I'd like the entire listing output verbatim, apart from the pictures.

• [Raw data]:
BEGIN

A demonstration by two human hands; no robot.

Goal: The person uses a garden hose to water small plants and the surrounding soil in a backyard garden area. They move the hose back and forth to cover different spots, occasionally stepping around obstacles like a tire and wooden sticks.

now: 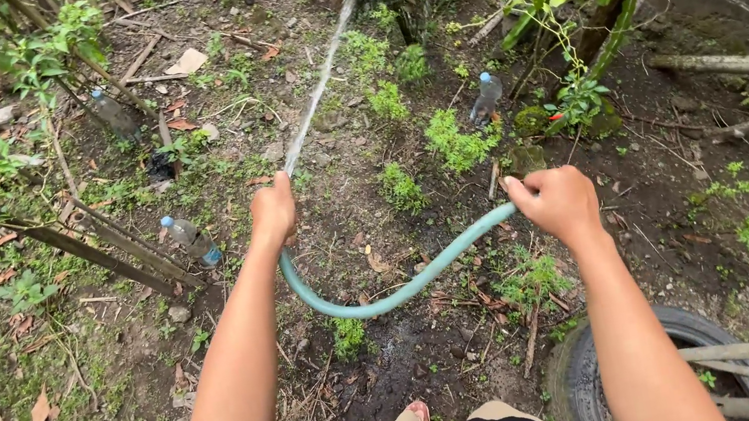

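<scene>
Fingers of both hands [273,212] [556,202] clasp green hose [389,294] | bottles [192,239], tyre [585,378] nearby

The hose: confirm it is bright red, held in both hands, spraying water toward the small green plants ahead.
Not quite: the head view shows the hose is pale green, not red. The rest holds: the left hand grips the spraying end, the right hand holds it further back, and the water jet shoots toward the small green plants ahead.

Garden: soil [389,360], weeds [454,141], hose [389,294]
</scene>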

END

• [Result]:
A demonstration by two human hands; no robot.

Goal: The person uses a garden hose to water small plants and the surrounding soil in a backyard garden area. They move the hose back and forth to cover different spots, occasionally stepping around obstacles like a tire and wooden sticks.

now: 

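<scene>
Fingers of both hands [273,212] [556,202] clasp green hose [389,294] | bottles [192,239], tyre [585,378] nearby

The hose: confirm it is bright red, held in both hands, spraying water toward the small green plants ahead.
Not quite: the head view shows the hose is pale green, not red. The rest holds: the left hand grips the spraying end, the right hand holds it further back, and the water jet shoots toward the small green plants ahead.

Garden: soil [389,360], weeds [454,141], hose [389,294]
</scene>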

This answer has now been given in full.